10. QUENTIN TARANTINO WAS A FAN, AND ALMOST HAD A CAMEO.

Quentin Tarantino, who'd just burst onto the scene with Reservoir Dogs and Pulp Fiction, was a fan of Armitage's work and somehow came to be personally acquainted with him. While filming the 7-Eleven shootout in Grosse Pointe Blank, Armitage added a nod to Tarantino with his help. "I called him and said, 'Could I use your lobby card of the Pulp Fiction cast?' Armitage recalled. "So we wired that with squibs and shot it up too." He said Tarantino wanted to make a cameo—"he wanted to be shot or blown up or something"—but it never materialized.

11. IT WAS FILMED ALMOST ENTIRELY ON LOCATION ... IN LOS ANGELES.

The crew spent only half a day in the real Grosse Pointe, Michigan, and most of that in a helicopter, getting aerial shots of the town. "I would have given anything if we could have made the movie there," Cusack said. "But it was all number crunching, so we spent it on the movie instead of the location." Doubling for Grosse Pointe High School was John Marshall High School, an L.A. institution that's been used in numerous films. Grosse Pointe's main drag was in nearby Monrovia, California.

12. CUSACK SAW IT AS A METAPHOR FOR THE REAGAN/BUSH YEARS.

"I grew up fascinated by people in the Reagan administration, their ethics, their mercenary values," he said in an interview. "People who plan wars and then go home to their wives and their kids ... How do they live? To me, Grosse Pointe Blank was a metaphor for the people in the Bush White House." Elsewhere, he described the movie as "a black comedy about the American Dream, that 'win at all costs' personality you see every day ... A tongue-in-cheek look at the American value system."

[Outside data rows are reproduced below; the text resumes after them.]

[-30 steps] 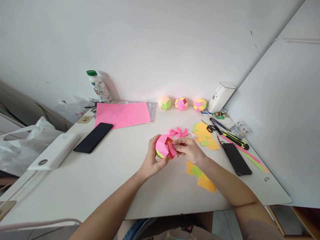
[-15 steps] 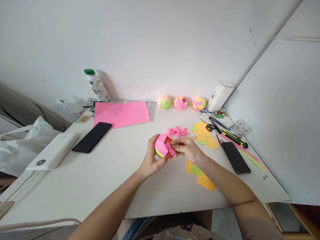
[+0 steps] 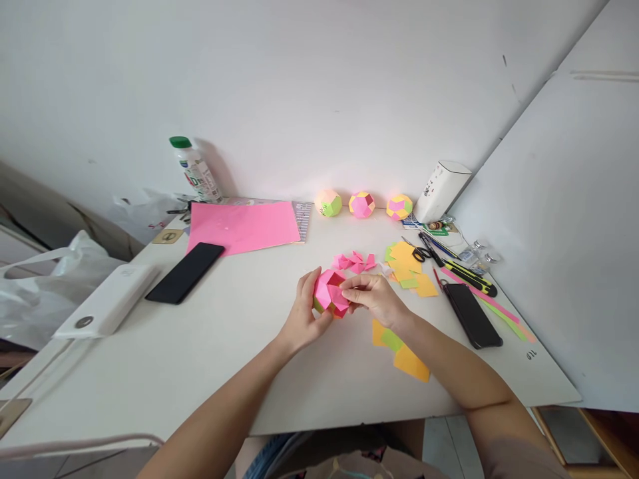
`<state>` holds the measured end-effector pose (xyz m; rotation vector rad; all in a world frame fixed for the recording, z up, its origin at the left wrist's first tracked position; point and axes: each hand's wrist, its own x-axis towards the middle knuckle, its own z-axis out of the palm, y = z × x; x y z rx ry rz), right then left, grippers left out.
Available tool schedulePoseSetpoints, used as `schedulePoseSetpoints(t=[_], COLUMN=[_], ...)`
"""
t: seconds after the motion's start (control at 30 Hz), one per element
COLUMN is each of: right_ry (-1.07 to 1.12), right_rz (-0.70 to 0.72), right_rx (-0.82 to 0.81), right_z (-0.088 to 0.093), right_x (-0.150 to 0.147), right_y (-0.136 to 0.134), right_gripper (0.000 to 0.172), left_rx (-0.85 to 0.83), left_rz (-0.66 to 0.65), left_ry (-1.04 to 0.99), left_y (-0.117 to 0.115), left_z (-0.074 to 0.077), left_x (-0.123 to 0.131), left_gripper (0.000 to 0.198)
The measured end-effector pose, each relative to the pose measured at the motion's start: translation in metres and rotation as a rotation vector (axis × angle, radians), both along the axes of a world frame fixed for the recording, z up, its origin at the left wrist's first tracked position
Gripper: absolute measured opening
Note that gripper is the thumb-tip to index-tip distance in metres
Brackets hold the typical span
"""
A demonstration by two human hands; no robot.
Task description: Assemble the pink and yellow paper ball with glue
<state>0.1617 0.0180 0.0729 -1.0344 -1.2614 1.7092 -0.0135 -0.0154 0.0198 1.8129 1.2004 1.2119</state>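
Observation:
A pink, green and orange folded-paper ball is held above the table, an opening showing in its upper side. Wrapped round its left and lower side, my left hand grips it. The fingers of my right hand pinch a pink paper piece at the ball's right side; how far that piece is tucked in is hidden. Just behind the ball lie several small folded pink pieces. Orange and green paper squares are stacked to the right, and more orange squares lie below my right wrist.
Three finished-looking paper balls stand along the wall. Pink sheets, a phone and a white power bank are on the left. Scissors, a yellow-black cutter and a black phone lie right.
The ball has turned slightly and shifted a little right in my left hand. The pink piece at my right fingertips sits closer against the ball.

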Motion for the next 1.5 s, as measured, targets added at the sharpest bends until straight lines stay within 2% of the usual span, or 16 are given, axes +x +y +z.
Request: schedulePoseSetpoints(t=[0.23,0.47,0.7,0.97,1.3,1.5], right_ry=[-0.058,-0.109,-0.130,-0.141,-0.055,0.004], right_rz=[-0.016,0.007,-0.037,-0.039,-0.073,-0.121], right_rx=[0.040,0.086,0.100,0.128,0.039,-0.050], right_z=[0.002,-0.006,-0.008,-0.005,-0.008,-0.012], right_x=[-0.006,-0.006,-0.009,-0.010,-0.014,-0.018], right_y=[-0.008,-0.009,-0.013,-0.017,-0.020,-0.021], right_gripper=[0.024,0.023,0.020,0.019,0.020,0.018], left_rx=[0.045,0.161,0.274,0.285,0.324,0.333], left_rz=[0.112,0.081,0.117,0.109,0.115,0.137], left_ry=[0.117,0.171,0.248,0.271,0.372,0.414], left_y=[-0.004,-0.005,-0.003,-0.003,-0.003,-0.003], left_z=[-0.001,-0.004,-0.007,-0.007,-0.010,-0.014], left_x=[0.004,0.008,0.009,0.009,0.009,0.011], left_gripper=[0.083,0.072,0.069,0.069,0.072,0.063])
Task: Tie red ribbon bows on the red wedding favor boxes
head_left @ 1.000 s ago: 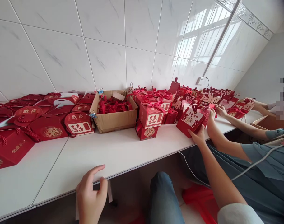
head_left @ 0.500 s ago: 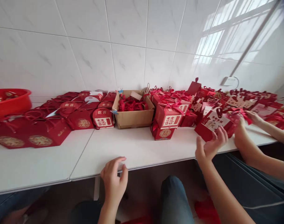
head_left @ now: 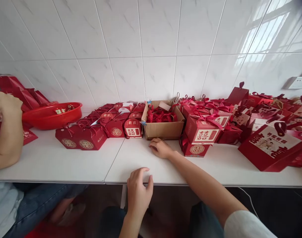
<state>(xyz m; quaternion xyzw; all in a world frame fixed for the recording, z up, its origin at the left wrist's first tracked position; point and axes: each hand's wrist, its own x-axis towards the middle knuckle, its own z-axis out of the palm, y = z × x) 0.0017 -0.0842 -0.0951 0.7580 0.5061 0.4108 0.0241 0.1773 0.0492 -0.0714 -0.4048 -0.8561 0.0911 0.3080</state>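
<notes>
My left hand [head_left: 139, 191] hovers at the front edge of the white table [head_left: 146, 170], thumb and fingers apart, holding nothing. My right hand [head_left: 159, 147] reaches across the table to just in front of a cardboard box [head_left: 164, 130], fingers loosely bent toward the tabletop. Nothing shows in its grasp, though the undersides of the fingers are hidden. Dark red ribbons [head_left: 162, 115] and a pale card [head_left: 164, 106] fill the cardboard box. Right of it, a red gift box [head_left: 202, 130] with a ribbon bow stands on another red box [head_left: 196, 149].
Several red gift boxes [head_left: 91, 137] stand left of the cardboard box. Beyond them is a red plastic basin [head_left: 51, 117], with another person's arm [head_left: 9, 132] at the far left. Many red gift boxes and a tilted red bag [head_left: 270, 148] crowd the right side.
The view has swung left. My right hand has moved left, from beside the red bag to the front of the cardboard box. My left hand stays at the table edge.
</notes>
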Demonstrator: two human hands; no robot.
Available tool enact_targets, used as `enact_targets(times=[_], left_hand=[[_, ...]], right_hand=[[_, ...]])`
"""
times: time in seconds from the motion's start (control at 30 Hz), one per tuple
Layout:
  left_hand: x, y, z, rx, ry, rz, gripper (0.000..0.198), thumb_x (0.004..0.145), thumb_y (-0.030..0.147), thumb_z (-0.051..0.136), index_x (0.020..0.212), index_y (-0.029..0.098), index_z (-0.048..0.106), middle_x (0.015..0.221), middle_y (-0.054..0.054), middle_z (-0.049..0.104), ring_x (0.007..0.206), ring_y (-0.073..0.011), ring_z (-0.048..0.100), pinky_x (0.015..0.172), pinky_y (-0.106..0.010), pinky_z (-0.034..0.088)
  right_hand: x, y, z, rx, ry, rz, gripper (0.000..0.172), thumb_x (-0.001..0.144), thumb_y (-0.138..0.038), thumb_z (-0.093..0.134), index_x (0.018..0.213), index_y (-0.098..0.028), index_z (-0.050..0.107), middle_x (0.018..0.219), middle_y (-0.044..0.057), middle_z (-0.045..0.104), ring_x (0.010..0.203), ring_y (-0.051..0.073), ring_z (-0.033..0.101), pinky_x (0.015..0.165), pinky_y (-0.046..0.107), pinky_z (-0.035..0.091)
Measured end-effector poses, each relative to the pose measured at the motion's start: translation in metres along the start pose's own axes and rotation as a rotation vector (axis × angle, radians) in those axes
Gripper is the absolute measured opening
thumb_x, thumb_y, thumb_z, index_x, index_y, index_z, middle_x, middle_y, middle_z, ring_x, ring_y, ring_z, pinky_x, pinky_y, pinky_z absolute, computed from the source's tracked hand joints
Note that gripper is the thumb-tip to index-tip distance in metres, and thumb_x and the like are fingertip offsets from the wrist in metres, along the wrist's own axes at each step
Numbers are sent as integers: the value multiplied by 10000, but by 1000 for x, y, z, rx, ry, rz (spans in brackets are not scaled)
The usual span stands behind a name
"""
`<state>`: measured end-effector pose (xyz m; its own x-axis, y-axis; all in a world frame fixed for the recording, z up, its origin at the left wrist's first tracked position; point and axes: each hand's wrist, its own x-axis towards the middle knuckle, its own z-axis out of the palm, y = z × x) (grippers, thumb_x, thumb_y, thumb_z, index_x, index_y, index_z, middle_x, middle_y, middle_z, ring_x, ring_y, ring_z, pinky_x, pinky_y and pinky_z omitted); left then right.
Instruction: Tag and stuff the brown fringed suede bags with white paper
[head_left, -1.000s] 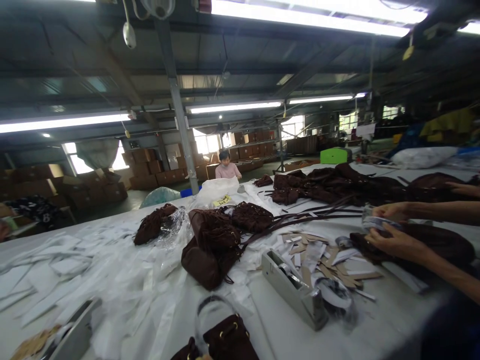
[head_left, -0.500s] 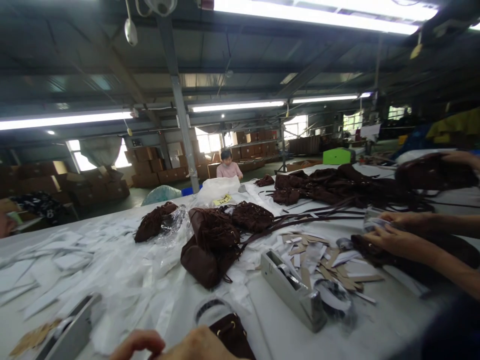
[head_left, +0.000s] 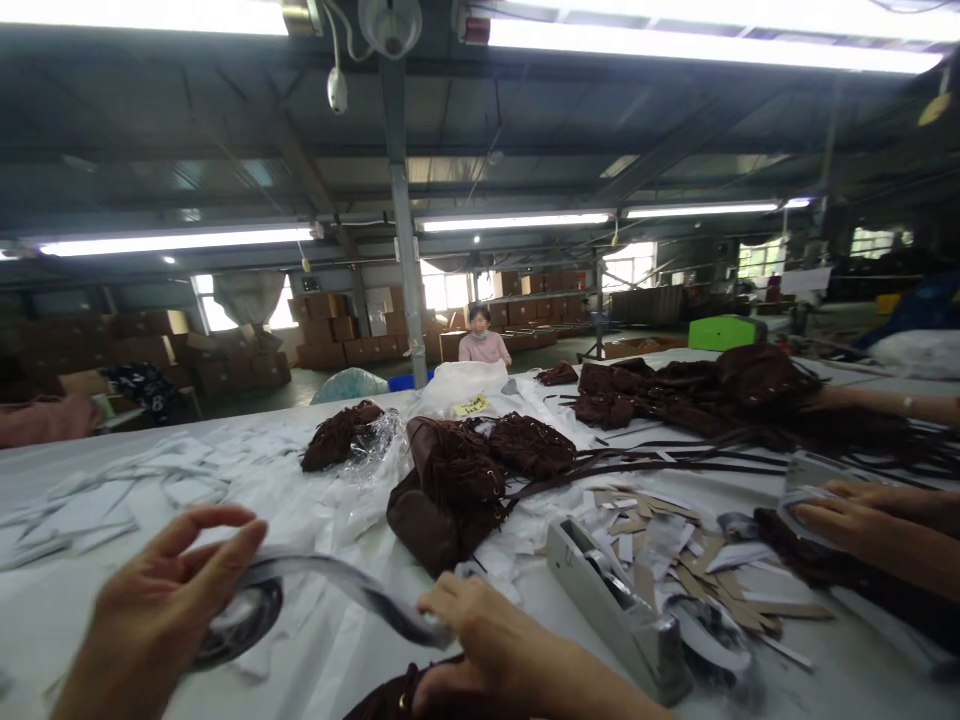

13. THE ORIGINAL SCREENWRITER DIED SUDDENLY AFTER A POST-SCREENING Q&A.

There's a sad postscript to Grosse Pointe Blank. The original writer, Tom Jankiewicz, continued to work in Hollywood as an uncredited (but not unpaid) script doctor, and as a journalist and copywriter. He was a shy, kind, tall man—six-foot-nine—who stayed out of the spotlight. In January 2013, on a whim, he accepted an invitation to a college professor's screening of Grosse Pointe Blank and treated the students to a Q&A afterward. During the discussion, Jankiewicz collapsed, and he died at the hospital later that night. It was a shock; he was only 49 and in good health. Family members speculated that his heart had been weakened by a case of bronchitis he'd had a few weeks earlier.